06:45Mais la réalité, c'est que cette tentative-là a été bloquée par la Cour de justice de l'Union européenne
06:50parce que justement, ça ne donne pas la sécurité juridique,
06:53ça fait perdre la sécurité juridique dont les acteurs économiques ont besoin
06:57pour savoir dans quel environnement ils évoluent en réalité.
07:01Alors en plus, dans cet environnement, on va dire, difficile pour la sécurité juridique,
07:06il y a une guerre commerciale lancée par Donald Trump
07:09avec des droits de douane exorbitants dans beaucoup de domaines.
07:15Alors c'est certain, et notamment dans le domaine de l'automobile
07:18puisque viennent d'être annoncés des droits de douane de 25% dans le domaine de l'automobile
07:23pour toutes les voitures qui seraient fabriquées en dehors des États-Unis
07:28et commercialisées aux États-Unis.
07:31Donc évidemment, ce qu'essaye de faire Donald Trump,
07:34c'est d'inciter les investisseurs à fabriquer aux États-Unis, bien sûr.
07:38Mais du coup, la question, c'est quelle va être la réplique ?
07:41Pour l'instant, la réplique de la Commission européenne et de l'Union européenne
07:44est relativement mesurée.
07:46Pourquoi ? Parce qu'on essaie de ne pas rentrer dans une surenchère, bien sûr.
07:49Mais ça crée une incertitude absolue pour les acteurs économiques.
07:52Ça change tous vos plans.
07:53Comment vous allez, si vous êtes constructeur,
07:55qu'est-ce que vous allez faire demain vis-à-vis du marché américain ?
07:59Est-ce que vous allez construire là-bas ? Est-ce que vous en sortez ?
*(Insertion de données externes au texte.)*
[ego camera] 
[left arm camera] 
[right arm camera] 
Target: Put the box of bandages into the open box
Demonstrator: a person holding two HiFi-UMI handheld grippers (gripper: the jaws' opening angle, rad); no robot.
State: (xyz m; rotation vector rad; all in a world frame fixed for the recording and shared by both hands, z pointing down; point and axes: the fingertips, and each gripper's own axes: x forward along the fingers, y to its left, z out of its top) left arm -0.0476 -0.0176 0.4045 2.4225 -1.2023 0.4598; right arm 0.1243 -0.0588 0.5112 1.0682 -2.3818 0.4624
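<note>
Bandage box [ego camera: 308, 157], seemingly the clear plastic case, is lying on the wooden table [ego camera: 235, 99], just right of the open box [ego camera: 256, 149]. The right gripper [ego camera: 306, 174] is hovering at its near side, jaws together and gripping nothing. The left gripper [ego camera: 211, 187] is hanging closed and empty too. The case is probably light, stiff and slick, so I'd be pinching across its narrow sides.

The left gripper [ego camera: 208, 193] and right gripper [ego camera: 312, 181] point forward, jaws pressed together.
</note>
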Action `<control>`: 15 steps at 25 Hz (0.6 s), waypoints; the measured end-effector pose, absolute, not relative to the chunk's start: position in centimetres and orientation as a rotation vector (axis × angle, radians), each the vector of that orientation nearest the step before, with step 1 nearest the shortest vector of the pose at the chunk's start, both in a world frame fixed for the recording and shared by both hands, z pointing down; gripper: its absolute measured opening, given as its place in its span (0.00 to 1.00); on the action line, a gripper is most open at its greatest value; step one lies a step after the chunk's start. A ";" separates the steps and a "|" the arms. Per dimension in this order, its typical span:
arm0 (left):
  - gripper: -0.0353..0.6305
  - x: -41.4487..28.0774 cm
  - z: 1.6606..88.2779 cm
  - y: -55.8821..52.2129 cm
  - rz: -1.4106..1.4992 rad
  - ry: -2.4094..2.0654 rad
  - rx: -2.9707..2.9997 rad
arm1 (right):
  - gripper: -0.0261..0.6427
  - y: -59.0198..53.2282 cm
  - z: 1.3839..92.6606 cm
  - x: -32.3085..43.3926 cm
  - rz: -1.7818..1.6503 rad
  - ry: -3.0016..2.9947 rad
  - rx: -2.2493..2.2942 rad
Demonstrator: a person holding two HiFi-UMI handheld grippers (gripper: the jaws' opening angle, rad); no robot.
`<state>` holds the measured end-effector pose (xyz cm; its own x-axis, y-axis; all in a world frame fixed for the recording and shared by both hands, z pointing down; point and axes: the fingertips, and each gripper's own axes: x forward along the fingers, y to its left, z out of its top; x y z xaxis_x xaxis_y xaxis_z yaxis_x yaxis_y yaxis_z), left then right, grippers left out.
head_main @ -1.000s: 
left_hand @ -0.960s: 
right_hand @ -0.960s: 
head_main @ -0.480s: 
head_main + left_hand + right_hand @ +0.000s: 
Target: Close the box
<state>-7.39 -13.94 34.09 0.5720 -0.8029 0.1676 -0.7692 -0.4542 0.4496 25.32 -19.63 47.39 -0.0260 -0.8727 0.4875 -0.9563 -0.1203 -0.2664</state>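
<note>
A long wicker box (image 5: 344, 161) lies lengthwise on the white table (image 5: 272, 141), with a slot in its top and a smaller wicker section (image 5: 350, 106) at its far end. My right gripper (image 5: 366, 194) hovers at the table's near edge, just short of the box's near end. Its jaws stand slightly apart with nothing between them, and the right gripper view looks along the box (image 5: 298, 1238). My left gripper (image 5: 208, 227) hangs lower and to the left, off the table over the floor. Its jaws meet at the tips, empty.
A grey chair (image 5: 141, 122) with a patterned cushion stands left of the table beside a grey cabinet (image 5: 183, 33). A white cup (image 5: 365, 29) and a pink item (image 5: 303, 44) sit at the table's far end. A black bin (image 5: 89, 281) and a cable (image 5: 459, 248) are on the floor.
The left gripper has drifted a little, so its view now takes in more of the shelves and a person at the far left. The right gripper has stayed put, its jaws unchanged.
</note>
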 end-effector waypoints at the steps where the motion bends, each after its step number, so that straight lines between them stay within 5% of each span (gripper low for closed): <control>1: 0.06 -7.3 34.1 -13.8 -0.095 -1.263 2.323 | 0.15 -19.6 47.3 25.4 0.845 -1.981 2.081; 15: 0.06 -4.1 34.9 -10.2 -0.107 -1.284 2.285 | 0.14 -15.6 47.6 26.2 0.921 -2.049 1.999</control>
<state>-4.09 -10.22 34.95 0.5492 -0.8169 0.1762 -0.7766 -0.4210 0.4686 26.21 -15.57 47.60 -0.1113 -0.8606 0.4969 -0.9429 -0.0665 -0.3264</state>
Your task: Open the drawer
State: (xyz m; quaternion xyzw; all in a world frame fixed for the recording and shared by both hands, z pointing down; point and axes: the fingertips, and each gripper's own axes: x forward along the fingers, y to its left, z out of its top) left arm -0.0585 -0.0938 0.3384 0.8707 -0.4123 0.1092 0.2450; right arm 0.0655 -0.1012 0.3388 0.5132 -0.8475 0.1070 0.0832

08:01Est-ce que vous faites autre chose ?
08:02Est-ce que vous vous recentrez sur d'autres parties du monde, par exemple ?
08:05Alors aujourd'hui, les entreprises, pour finir, que vous côtoyez,
08:09elles ont peur de cette insécurité juridique ?
08:12Alors absolument, on voit, on sent une fébrilité.
08:19Et si je prends par exemple un exemple d'un certain type d'entreprise
08:23que sont les cabinets d'avocats,
08:24on a eu un certain nombre de cabinets d'avocats aux États-Unis même,
08:27qui ont été bannis par le gouvernement américain
08:30parce qu'ils avaient été dans le camp démocrate.
08:33Et donc aujourd'hui, il y a des actions qui sont engagées
08:37sur le fondement de la Constitution américaine
08:39pour essayer de lutter contre l'urbanissement en réalité
08:42et de dire, non, en fait, les mesures que vous prenez,
08:45elles sont contraires.
08:45Mais ces cabinets, ça leur fait un tort incroyable.
08:49Et donc, vous voyez, nous, au niveau européen,
08:52je pense qu'on est quand même beaucoup plus raisonnable,
08:55ou en tout cas aujourd'hui, on est dans un environnement
08:57qui juridiquement est beaucoup plus stable
08:59et donc qui donne de la prévisibilité.
09:01On va conclure là-dessus.
09:03Merci Jean-Nicolas Sauré.
09:04Je rappelle que vous êtes associé au sein du cabinet Advant Altana.
09:08Merci Arnaud.
09:08C'est le moment de conclure cette émission.
09:10Merci pour votre fidélité.
09:12Restez curieux et informés.
09:15À très bientôt sur Bsmart4Change.